Marie secoue la tête. À ses 26 ans, l'Amirauté lui proposera d'intégrer une des trois corporations qui l'auront retenue pour ses compétences. Ainsi fonctionne l'évolution sociale dans la colonie : tout est contrôlé par l'Amirauté, même la répartition des métiers. Les Intra-Muros — ou « Intra-M » — occupent ainsi les positions de pouvoir sur Langkah. Refuser un tel poste est possible, mais cela signifie être relégué au rang d'Extra-Muros et chercher fortune au milieu de la jungle urbaine qui croît autour des capsules, comme la majorité des colons n'ayant reçu aucune proposition d'intégration.

Marie ne se fait aucune illusion : vu le statut de sa famille et le résultat de ses recherches, on ne lui proposera qu'une seule option : rejoindre définitivement les ingénieurs de l'Amirauté et suivre les traces de ses parents.

— Non, je suis toujours décidée, mais nous en avons déjà discuté : un poste aux ateliers ne m'intéresse pas. D'accord, c'est prestigieux, mais ce n'est pas ce que je recherche : je veux être pilote et je ferai tout pour le devenir, répond avec fermeté la jeune femme.

— Réfléchis bien à ce que cela signifie.... Pilote, c'est un métier dangereux et solitaire. Rejoindre les ateliers t'assure une place chez les Intra-M... Tu perdras cette opportunité en devenant transporteur.

— Pourtant, toi, tu as bien refusé, proteste Marie en se tournant brusquement vers son aîné. Tu as quitté les capsules pour devenir Extra-M, et Cornac en plus !

Alain écarte les bras, puis il s'éponge le front en soupirant :

— Cornac est ma vocation... Rien n'était bon pour moi dans les vaisseaux-capsules.

— C'est la même chose pour moi, je t'assure ! Je ne veux pas rester enfermée aux ateliers, à réparer des vaisseaux quand d'autres mecs les pilotent !

Marie est furieuse. Elle se lève et pointe du doigt son glisseur parqué sur le bord de la piste.

— La course parle pour moi, j'ai encore gagné cette fois ! ajoute-t-elle. Je suis peut-être une bonne ingé, mais je suis aussi une bonne pilote. Peut-être même un des meilleurs.
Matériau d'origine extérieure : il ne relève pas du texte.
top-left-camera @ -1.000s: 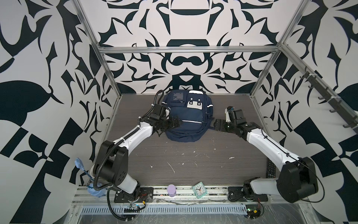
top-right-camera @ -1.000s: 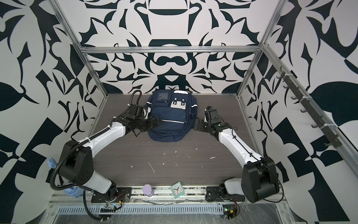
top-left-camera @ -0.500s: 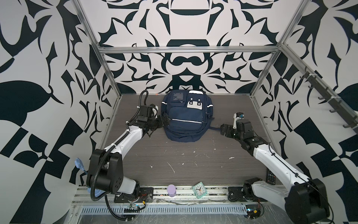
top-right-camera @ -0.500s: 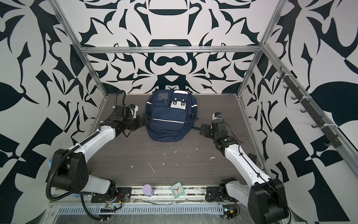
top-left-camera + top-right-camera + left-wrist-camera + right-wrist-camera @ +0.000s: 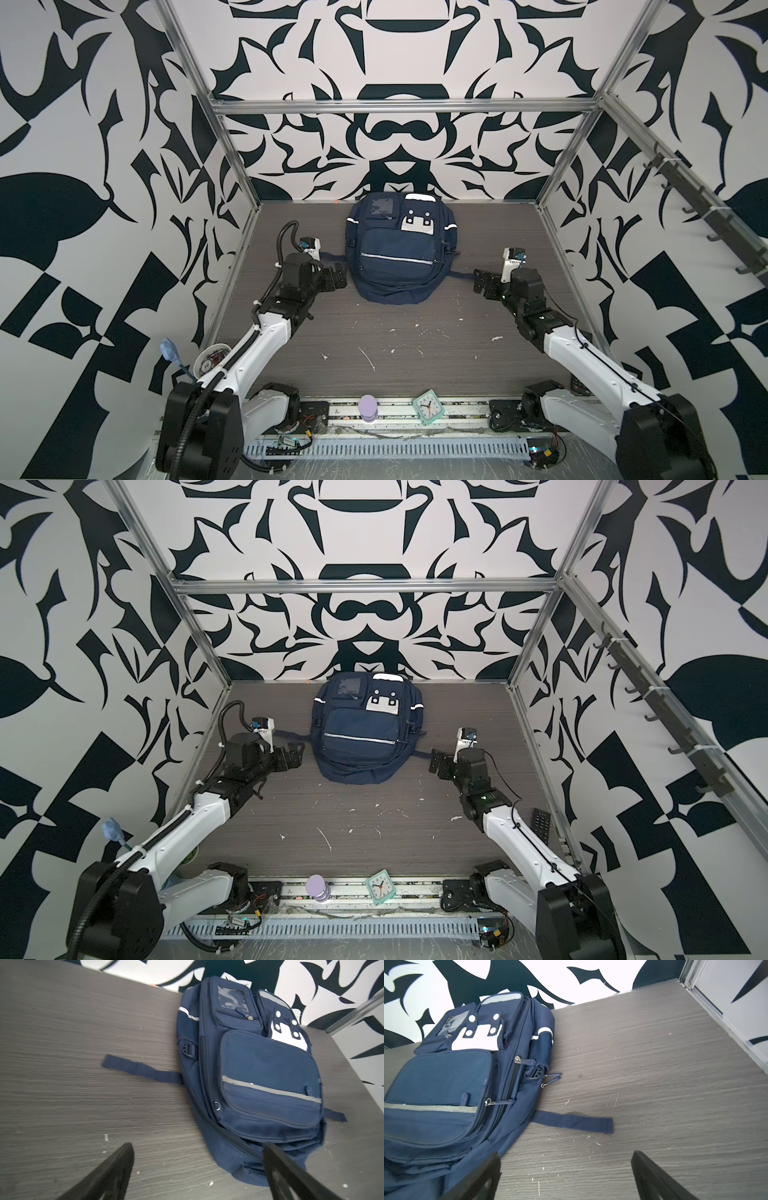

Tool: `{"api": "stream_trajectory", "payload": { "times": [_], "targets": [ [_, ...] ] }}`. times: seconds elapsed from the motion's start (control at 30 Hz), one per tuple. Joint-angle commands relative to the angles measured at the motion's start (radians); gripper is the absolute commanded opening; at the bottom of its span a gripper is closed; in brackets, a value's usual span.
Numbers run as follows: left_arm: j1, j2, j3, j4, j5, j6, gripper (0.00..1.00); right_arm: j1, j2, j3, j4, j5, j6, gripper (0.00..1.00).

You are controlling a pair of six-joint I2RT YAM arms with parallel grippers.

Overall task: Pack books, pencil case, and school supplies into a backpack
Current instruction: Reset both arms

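Note:
The navy backpack (image 5: 399, 249) (image 5: 359, 733) lies flat at the back middle of the table, front pockets up, and its zips look closed. My left gripper (image 5: 338, 278) (image 5: 297, 752) hovers just off its left lower corner, open and empty. In the left wrist view the backpack (image 5: 259, 1074) fills the far side beyond the open left gripper (image 5: 198, 1145). My right gripper (image 5: 480, 280) (image 5: 434, 762) stands open and empty to the right of the bag. The right wrist view shows the backpack (image 5: 446, 1084) beside the open right gripper (image 5: 565, 1153). Books, pencil case and school supplies are out of view.
Two loose straps (image 5: 141, 1069) (image 5: 573, 1124) lie on the table either side of the bag. A teal alarm clock (image 5: 428, 411) and a purple object (image 5: 368, 408) sit on the front rail. A black remote (image 5: 541, 823) lies at the right edge, and a cup (image 5: 212, 359) stands front left.
Both arms have drawn back from the backpack's sides toward the front and outward. Both grippers stayed open and the backpack has not moved.

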Motion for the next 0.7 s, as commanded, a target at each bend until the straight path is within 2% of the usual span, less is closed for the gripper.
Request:
{"api": "stream_trajectory", "payload": {
  "times": [0.0, 0.17, 0.33, 0.57, 0.67],
  "targets": [
    [0.007, -0.057, -0.05, 0.092, -0.152, 0.088, 0.99, -0.003, 0.0, -0.005, 0.043, -0.022, -0.041, 1.0],
    [0.007, -0.095, -0.141, 0.163, -0.24, 0.165, 0.99, -0.003, 0.014, -0.019, 0.052, -0.029, -0.065, 1.0],
    [0.007, -0.111, -0.226, 0.229, -0.291, 0.181, 0.99, -0.003, 0.017, -0.045, 0.069, -0.017, -0.081, 1.0],
    [0.008, -0.035, -0.268, 0.32, -0.325, 0.22, 0.99, -0.002, 0.001, -0.075, 0.091, 0.084, -0.117, 1.0],
    [0.026, 0.047, -0.309, 0.471, -0.315, 0.223, 0.99, -0.002, -0.011, -0.077, 0.097, 0.155, -0.14, 1.0]
  ]
}}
— T'as gagné de peu, reprend son oncle en levant les deux mains en signe d'apaisement. Les deux derrière toi n'étaient qu'à quelques centièmes de seconde de ton vaisseau.

— Mais le résultat est là, bougonne-t-elle en se détournant de lui. Je pense que ma place dans la colonie est au pilotage de transporteurs, nulle part ailleurs.

Alain a l'air déçu. Il prend une grande inspiration, mais renonce finalement à convaincre sa nièce, elle est trop têtue. Il pose nonchalamment les yeux sur le circuit et regarde les bolides tourner à toute vitesse. Alex a déjà pris la tête de la course et creuse l'écart sur ses poursuivants.

— Marie... ose-t-il dire d'une voix douce. Peux-tu me rappeler la devise du fourchettage ?

La jeune femme lui jette un coup d'œil. Devant le calme de son oncle, elle revient s'asseoir près de lui en lâchant un soupir. Elle appuie ses coudes sur ses genoux, les mains soutenant son menton, comme vidée de toute force.

— « Un poste à chacun, là où il excelle le mieux », siffle-t-elle entre les dents.

— Bien, tu prétends être meilleur pilote qu'ingénieur. Regarde donc un peu la course.